EXERCISE OBJECTIVE
Return exactly the span of lines in the following data that opens with the line containing "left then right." and closes with the line containing "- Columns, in". Include nothing else.

── DATASET EXTRACT

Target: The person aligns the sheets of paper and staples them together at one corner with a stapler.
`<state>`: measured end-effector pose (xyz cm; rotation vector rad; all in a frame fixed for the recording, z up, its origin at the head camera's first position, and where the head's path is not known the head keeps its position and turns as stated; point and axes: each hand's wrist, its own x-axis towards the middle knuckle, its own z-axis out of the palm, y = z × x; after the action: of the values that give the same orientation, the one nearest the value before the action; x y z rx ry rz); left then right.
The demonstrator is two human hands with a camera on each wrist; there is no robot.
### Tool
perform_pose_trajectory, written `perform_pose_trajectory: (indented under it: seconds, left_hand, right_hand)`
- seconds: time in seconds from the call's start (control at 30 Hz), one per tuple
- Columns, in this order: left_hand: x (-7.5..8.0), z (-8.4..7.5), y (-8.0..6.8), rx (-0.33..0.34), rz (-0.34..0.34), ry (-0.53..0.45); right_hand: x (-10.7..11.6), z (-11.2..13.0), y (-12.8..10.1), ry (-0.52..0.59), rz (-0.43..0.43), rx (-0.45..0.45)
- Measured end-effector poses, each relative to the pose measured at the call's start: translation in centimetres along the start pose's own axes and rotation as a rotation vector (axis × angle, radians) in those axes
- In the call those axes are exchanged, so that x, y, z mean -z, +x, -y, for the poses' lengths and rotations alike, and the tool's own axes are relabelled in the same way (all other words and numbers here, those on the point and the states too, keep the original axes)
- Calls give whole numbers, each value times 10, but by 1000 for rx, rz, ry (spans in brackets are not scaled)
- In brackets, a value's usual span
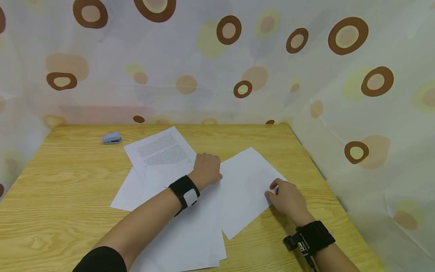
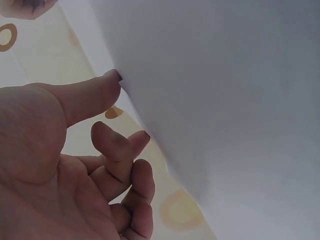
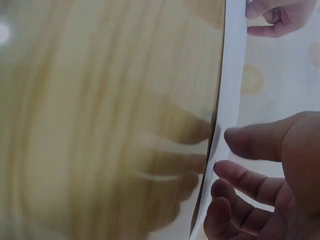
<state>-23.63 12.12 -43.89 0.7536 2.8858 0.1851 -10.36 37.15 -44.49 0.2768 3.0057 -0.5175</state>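
Note:
A blank white sheet of paper (image 1: 249, 189) lies at an angle between the two hands. The right hand (image 1: 289, 198) pinches its right edge between thumb and fingers, also seen along the paper edge (image 3: 231, 75) in the right wrist view. My left hand (image 1: 207, 170) is over the papers, fingers curled; its thumb (image 2: 97, 95) and a fingertip meet a sheet's edge (image 2: 200, 125) in the left wrist view. Beneath the left forearm lie more white sheets (image 1: 183, 238). Left of that hand is a printed sheet (image 1: 163, 149) with two blocks of text.
A small pale-blue stapler (image 1: 112, 138) stands at the back left of the wooden table (image 1: 57, 181). Patterned cloth (image 1: 190, 64) rises behind the table and along its right side. Another white sheet (image 1: 127, 192) shows beneath the printed one.

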Motion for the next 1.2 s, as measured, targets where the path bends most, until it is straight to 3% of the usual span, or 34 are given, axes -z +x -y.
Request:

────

RESULT FOR THIS EXERCISE
`<state>`: measured end-effector pose (xyz cm; rotation vector rad; all in a frame fixed for the recording, z up, its origin at the head camera's first position, and where the head's path is not known the head keeps its position and turns as stated; point and axes: each hand's wrist, its own x-axis towards the middle knuckle, its own z-axis out of the palm, y = z × x; after the action: of the values that give the same orientation, the one nearest the value before the action; x y z rx ry rz); left then right.
The demonstrator is two human hands with a camera on each wrist; there is no robot.
### Tool
perform_pose_trajectory, written `perform_pose_trajectory: (indented under it: seconds, left_hand, right_hand)`
- seconds: time in seconds from the call's start (control at 30 Hz), one per tuple
- Columns, in this order: left_hand: x (-7.5..8.0), z (-8.4..7.5), y (-8.0..6.8), rx (-0.33..0.34), rz (-0.34..0.34), ry (-0.53..0.45); right_hand: x (-10.7..11.6), z (-11.2..13.0), y (-12.8..10.1), ry (-0.52..0.59), rz (-0.43..0.43), rx (-0.45..0.45)

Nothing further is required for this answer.